Abstract

Aims: This study aimed to investigate changes of plasma cytokines and to develop machine learning classifiers for predicting non-proliferative diabetic retinopathy among type 2 diabetes mellitus patients.

Results: There were 12 plasma cytokines significantly higher in the non-proliferative diabetic retinopathy group in the pilot cohort. The validation cohort showed that angiopoietin 1, platelet-derived growth factor-BB, tissue inhibitors of metalloproteinase 2 and vascular endothelial growth factor receptor 2 were significantly higher in the NPDR group. Machine learning algorithms using the random forest yielded the best performance, with sensitivity of 92.3%, specificity of 75%, PPV of 82.8%, NPV of 88.2% and area under the curve of 0.84.

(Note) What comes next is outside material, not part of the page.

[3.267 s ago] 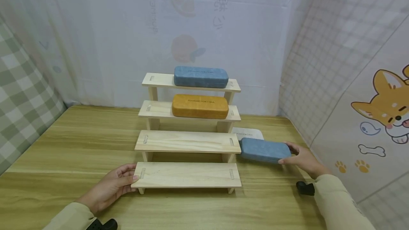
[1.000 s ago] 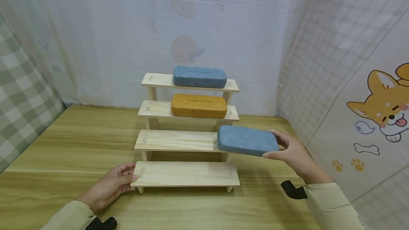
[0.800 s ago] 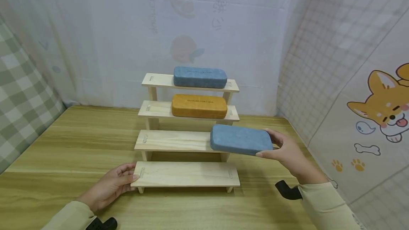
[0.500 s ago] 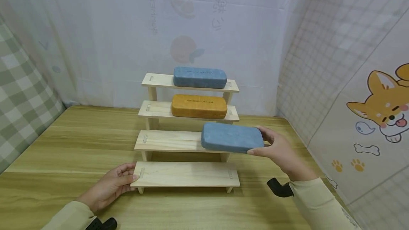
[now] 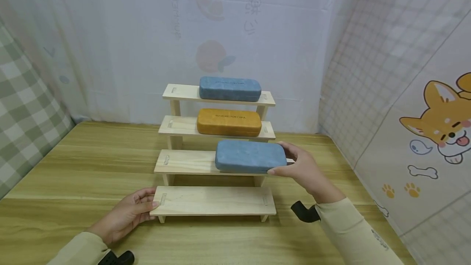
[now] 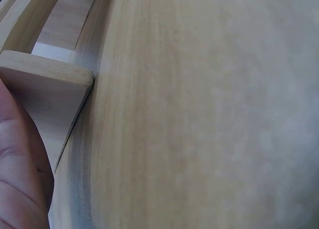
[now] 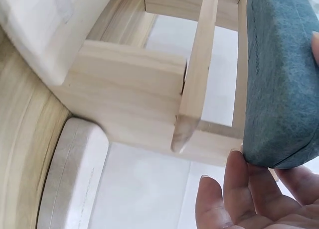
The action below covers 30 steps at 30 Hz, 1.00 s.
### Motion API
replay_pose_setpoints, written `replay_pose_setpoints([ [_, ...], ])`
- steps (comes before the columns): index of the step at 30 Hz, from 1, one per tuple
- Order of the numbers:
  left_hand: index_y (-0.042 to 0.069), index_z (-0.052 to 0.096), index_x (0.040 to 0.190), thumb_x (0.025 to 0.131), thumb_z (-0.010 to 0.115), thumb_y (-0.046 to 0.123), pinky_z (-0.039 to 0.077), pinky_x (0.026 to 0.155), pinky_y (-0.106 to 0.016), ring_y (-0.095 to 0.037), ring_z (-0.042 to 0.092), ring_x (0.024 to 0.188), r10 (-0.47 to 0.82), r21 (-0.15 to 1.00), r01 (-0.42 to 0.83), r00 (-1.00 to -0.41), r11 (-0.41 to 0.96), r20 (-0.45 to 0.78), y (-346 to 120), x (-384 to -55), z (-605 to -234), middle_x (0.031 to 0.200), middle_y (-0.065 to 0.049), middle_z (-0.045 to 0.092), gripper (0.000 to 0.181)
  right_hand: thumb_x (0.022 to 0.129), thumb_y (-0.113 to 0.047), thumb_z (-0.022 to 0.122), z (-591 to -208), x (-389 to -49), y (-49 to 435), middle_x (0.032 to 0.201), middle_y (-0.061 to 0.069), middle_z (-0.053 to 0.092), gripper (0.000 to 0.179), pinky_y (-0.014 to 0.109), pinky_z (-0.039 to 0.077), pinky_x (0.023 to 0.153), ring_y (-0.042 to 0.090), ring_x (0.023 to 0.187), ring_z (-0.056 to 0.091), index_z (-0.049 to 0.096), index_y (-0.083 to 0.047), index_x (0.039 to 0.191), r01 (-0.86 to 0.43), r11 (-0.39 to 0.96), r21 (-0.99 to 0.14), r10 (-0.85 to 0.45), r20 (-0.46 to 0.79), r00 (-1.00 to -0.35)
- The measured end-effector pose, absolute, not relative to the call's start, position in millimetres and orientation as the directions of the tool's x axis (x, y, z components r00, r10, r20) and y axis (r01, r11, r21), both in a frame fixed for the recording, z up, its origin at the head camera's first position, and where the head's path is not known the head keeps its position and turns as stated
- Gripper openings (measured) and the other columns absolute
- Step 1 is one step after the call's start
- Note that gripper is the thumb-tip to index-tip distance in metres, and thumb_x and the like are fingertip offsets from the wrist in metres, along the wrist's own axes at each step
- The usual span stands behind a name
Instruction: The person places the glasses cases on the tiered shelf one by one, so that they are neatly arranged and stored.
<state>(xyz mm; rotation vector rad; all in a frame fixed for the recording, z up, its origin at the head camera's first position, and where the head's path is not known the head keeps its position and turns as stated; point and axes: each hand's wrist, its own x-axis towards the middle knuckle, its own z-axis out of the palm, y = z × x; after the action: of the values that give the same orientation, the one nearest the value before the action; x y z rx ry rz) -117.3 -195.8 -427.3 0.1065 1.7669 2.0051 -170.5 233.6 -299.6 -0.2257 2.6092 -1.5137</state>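
Note:
My right hand (image 5: 303, 171) grips the right end of a blue glasses case (image 5: 250, 156), thumb at the front and fingers behind. The case lies over the right part of the second board from the bottom of a wooden stepped display stand (image 5: 213, 200). At the stand's lowest board, my left hand (image 5: 126, 216) holds the left end, its thumb on top. The left wrist view shows that palm beside a wooden support (image 6: 45, 69). Higher up, an orange glasses case (image 5: 229, 122) rests on one board and another blue glasses case (image 5: 229, 89) on the top one.
A whitish glasses case (image 7: 70, 174) lies on the table by the stand's side; in the head view it is mostly hidden behind my right hand. A pale curtain (image 5: 128, 52) hangs behind the wooden table (image 5: 92, 162), with a checked cloth (image 5: 29, 109) at left.
My right hand has lifted the blue glasses case from beside the stand and carried it left over the second-lowest board. The left hand has stayed at the lowest board.

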Motion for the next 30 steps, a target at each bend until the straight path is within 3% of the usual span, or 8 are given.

Conclusions: Plasma angiopoietin 1, platelet-derived growth factor-BB, and vascular endothelial growth factor receptor 2 were associated with presence of non-proliferative diabetic retinopathy and may be good biomarkers that play important roles in pathophysiology of diabetic retinopathy.

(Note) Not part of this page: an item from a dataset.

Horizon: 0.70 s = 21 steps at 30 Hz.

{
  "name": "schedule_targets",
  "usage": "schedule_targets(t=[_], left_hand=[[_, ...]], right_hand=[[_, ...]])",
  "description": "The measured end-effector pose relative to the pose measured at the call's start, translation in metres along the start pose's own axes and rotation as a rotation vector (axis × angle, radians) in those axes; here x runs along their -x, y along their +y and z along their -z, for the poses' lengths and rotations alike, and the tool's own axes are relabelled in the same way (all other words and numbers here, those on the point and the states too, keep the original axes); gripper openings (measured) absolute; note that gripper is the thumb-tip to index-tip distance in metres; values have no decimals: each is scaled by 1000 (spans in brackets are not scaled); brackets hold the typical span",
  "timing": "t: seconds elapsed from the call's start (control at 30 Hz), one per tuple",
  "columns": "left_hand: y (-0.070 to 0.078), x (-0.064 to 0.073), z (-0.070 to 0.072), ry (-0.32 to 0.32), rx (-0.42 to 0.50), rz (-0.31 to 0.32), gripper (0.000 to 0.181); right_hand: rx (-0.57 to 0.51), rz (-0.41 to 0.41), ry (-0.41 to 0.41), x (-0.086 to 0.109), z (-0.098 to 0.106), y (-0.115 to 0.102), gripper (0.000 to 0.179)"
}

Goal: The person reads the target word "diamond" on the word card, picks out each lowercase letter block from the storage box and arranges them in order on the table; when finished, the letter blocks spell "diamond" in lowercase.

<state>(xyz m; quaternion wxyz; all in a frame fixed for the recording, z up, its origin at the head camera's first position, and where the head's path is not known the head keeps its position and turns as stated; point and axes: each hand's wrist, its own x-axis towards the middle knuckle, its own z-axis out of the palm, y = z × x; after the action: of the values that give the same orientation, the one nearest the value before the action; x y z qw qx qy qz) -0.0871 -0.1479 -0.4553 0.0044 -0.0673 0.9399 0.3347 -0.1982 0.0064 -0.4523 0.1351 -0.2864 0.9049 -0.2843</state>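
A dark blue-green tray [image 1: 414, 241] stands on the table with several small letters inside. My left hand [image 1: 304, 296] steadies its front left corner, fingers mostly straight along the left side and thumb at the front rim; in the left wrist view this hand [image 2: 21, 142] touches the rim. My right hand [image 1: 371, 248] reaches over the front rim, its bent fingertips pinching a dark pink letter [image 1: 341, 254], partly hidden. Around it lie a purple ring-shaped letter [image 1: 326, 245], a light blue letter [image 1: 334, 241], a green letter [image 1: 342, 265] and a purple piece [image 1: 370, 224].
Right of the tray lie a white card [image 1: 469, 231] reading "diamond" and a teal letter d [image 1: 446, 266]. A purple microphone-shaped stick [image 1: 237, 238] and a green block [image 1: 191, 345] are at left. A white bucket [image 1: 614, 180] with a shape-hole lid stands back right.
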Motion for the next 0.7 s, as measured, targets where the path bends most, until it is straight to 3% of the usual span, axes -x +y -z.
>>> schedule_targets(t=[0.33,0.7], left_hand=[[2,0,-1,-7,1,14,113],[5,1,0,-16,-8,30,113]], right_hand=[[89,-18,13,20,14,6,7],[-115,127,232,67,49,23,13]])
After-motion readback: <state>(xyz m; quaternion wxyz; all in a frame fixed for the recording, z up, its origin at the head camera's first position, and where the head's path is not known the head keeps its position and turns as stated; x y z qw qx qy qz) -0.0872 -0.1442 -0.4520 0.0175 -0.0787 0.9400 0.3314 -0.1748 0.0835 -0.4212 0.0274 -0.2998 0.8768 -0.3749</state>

Materials and methods: In pilot cohort, 60 plasma cytokines were simultaneously measured. In validation cohort, angiopoietin 1, CXC-chemokine ligand 16, platelet-derived growth factor-BB, tissue inhibitors of metalloproteinase 1, tissue inhibitors of metalloproteinase 2, and vascular endothelial growth factor receptor 2 were validated using ELISA kits. Machine learning algorithms were developed to build a prediction model for non-proliferative diabetic retinopathy.